[llvm] [InstCombine] Transform (fcmp + fadd + sel) into (fcmp + sel + fadd) (PR #106492)

Tue Sep 3 23:21:12 PDT 2024

================
@@ -3668,6 +3668,51 @@ static bool hasAffectedValue(Value *V, SmallPtrSetImpl<Value *> &Affected,
   return false;
 }
 
+static Value *foldSelectAddConstant(SelectInst &SI,
+                                    InstCombiner::BuilderTy &Builder) {
+  Value *Cmp;
+  Instruction *FAdd;
+  ConstantFP *C;
+
+  // select((fcmp OGT/OLT, X, 0), (fadd X, C), C) => fadd((select (fcmp OGT/OLT,
+  // X, 0), X, 0), C)
+
+  // This transformation enables the possibility of transforming fcmp + sel into
+  // a fmax/fmin.
+
+  // OneUse check for `Cmp` is necessary because it makes sure that other
+  // InstCombine folds don't undo this transformation and cause an infinite
+  // loop.
+  if (match(&SI, m_Select(m_OneUse(m_Value(Cmp)), m_OneUse(m_Instruction(FAdd)),
+                          m_ConstantFP(C))) ||
+      match(&SI, m_Select(m_OneUse(m_Value(Cmp)), m_ConstantFP(C),
+                          m_OneUse(m_Instruction(FAdd))))) {
+    Value *X;
+    CmpInst::Predicate Pred;
+    if (!match(Cmp, m_FCmp(Pred, m_Value(X), m_AnyZeroFP())))
+      return nullptr;
+
+    if (Pred != CmpInst::FCMP_OGT && Pred != CmpInst::FCMP_OLT)
----------------
rajatbajpai wrote:

> But even so I think this is a useful transform even if it doesn't result in a min/max instruction (it will with additional nnan context)

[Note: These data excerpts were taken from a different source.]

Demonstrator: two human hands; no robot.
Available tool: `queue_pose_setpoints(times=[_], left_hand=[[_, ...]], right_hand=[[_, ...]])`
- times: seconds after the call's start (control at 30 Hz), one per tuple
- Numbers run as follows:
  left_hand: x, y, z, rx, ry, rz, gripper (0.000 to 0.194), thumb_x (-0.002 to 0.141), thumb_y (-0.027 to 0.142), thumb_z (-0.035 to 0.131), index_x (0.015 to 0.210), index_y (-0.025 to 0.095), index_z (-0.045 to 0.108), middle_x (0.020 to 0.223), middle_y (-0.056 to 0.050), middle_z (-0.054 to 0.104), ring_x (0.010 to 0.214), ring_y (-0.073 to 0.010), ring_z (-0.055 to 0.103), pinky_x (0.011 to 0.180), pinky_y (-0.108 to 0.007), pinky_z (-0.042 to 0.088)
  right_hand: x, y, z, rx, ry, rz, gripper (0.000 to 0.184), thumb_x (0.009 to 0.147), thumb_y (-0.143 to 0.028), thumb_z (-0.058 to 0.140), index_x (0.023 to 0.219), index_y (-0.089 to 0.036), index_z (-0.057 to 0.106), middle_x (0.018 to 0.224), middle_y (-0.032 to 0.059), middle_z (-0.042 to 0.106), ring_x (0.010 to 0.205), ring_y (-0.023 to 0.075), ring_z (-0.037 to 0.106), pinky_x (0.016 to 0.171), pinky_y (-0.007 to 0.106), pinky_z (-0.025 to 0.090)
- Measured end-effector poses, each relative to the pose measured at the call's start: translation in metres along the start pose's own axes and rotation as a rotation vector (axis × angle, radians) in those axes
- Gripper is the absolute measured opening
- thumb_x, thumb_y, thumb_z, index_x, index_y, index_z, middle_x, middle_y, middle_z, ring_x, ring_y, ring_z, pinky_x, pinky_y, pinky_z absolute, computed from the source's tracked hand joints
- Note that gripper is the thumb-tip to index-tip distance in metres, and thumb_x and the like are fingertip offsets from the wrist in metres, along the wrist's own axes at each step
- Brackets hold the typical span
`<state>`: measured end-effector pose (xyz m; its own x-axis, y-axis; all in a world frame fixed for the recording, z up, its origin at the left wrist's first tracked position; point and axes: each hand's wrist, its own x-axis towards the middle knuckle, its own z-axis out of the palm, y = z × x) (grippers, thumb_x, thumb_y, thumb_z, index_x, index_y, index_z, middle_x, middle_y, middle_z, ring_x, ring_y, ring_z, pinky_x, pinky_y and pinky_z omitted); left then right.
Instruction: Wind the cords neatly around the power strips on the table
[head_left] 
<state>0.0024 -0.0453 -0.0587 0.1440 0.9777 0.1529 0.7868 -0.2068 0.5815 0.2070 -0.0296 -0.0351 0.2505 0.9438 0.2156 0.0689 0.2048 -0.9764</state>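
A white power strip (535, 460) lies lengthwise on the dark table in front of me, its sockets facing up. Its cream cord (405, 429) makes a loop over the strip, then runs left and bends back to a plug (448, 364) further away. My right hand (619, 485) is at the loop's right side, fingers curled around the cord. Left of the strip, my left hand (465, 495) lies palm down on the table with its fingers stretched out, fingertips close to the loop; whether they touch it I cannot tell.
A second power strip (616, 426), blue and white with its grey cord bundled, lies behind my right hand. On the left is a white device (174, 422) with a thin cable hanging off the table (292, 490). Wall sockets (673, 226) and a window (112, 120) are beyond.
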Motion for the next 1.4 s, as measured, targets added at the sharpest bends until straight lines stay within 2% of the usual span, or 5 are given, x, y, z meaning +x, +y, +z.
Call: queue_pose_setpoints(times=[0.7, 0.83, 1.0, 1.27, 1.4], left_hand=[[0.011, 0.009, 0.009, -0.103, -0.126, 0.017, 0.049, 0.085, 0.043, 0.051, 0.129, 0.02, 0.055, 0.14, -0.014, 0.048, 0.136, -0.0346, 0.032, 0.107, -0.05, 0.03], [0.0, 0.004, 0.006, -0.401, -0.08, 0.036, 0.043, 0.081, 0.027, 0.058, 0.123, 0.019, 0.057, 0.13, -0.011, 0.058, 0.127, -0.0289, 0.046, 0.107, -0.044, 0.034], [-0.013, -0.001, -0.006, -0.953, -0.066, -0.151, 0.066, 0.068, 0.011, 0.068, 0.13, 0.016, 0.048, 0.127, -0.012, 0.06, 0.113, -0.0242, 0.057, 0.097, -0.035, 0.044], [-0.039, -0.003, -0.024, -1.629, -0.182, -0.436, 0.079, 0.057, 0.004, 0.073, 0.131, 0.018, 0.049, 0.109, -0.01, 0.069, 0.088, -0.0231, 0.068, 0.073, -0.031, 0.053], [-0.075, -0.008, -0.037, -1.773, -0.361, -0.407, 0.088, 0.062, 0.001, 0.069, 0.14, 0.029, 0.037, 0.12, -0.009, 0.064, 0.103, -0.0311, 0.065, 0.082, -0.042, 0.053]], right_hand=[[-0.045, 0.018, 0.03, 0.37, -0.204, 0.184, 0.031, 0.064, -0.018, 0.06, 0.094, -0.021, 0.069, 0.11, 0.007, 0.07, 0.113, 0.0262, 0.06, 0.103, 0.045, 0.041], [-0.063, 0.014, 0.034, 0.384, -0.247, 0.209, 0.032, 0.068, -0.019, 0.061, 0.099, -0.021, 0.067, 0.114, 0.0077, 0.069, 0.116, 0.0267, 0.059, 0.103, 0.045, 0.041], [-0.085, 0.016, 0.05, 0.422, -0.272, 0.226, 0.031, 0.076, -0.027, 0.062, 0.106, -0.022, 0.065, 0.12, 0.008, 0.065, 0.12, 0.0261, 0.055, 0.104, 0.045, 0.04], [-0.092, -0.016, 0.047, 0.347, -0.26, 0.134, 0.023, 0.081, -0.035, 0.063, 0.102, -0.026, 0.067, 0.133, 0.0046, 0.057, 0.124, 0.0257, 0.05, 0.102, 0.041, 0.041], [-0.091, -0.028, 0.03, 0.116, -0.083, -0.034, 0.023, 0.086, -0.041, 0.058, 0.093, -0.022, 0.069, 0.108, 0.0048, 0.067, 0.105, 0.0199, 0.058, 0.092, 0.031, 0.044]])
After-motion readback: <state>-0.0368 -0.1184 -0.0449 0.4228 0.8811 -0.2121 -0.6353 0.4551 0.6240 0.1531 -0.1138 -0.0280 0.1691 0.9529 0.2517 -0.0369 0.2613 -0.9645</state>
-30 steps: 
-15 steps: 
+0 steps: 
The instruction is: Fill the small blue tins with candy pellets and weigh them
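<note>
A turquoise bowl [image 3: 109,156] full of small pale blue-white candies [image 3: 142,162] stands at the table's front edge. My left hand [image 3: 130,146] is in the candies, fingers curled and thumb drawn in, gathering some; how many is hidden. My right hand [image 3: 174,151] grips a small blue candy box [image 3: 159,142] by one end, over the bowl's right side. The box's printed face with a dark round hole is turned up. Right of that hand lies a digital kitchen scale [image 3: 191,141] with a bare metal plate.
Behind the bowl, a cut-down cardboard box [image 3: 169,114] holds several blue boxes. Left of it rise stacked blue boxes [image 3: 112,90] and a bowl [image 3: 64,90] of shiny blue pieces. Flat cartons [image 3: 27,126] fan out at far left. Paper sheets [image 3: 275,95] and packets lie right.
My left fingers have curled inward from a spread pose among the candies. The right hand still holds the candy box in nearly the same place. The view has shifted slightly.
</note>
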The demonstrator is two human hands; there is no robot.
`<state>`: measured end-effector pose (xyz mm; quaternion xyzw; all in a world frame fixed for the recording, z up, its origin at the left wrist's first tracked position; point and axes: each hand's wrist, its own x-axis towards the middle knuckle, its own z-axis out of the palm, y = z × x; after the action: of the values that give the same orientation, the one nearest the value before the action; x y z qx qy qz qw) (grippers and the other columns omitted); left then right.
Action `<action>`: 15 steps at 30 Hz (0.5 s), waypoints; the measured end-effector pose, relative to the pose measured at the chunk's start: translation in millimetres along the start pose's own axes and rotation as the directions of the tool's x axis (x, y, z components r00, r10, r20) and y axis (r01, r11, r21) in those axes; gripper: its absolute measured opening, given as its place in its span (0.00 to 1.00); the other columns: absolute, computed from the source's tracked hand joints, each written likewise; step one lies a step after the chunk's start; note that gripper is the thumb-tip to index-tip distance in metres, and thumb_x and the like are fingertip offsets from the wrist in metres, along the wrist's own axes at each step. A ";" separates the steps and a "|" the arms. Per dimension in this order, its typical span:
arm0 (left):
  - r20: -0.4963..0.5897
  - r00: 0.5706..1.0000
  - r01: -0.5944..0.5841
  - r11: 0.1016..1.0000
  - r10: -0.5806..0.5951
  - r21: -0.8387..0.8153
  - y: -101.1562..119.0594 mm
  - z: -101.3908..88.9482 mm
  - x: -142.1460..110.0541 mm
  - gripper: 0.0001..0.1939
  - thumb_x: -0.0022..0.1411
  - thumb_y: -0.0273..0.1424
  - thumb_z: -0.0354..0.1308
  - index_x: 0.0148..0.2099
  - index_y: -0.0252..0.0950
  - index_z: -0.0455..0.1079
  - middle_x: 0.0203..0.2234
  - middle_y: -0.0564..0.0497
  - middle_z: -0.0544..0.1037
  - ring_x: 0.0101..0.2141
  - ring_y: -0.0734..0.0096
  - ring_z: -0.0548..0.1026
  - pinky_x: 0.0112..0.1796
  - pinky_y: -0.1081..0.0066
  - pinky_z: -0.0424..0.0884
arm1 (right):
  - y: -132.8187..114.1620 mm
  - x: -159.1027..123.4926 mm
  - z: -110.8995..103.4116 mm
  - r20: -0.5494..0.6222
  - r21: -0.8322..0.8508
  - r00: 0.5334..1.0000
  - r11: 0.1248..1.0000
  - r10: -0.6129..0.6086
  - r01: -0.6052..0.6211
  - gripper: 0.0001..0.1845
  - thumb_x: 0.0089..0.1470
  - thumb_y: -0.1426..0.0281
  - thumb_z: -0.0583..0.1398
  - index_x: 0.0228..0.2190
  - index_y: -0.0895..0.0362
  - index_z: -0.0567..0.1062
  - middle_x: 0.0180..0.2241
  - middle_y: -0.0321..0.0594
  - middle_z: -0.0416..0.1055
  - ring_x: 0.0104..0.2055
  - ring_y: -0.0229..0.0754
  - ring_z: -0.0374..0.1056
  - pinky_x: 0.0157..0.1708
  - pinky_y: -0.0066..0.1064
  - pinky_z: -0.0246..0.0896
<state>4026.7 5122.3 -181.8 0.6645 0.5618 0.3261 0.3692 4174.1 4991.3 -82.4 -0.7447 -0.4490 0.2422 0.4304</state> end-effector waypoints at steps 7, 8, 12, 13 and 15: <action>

It seems we already have this transformation for the `Value` type but it doesn't work on the `Constant` type. https://godbolt.org/z/bWrozq6o1

This is partly why I was only looking at the `Constant`.

> You cannot simply turn these into min/max instructions, it's more complicated than that. For the minnum/maxnum-like cases, you need to know non-nan (or more specifically, not signaling nan). On old AMDGPU targets we did have instructions that followed the fcmp+select pattern, but they were unfortunately removed. You do see them used here: https://godbolt.org/z/efY38qe18

I see, but why `test_ogt` uses `v_max_f32_e32` while `test_oge` uses `v_max_legacy_f32_e64`?

https://github.com/llvm/llvm-project/pull/106492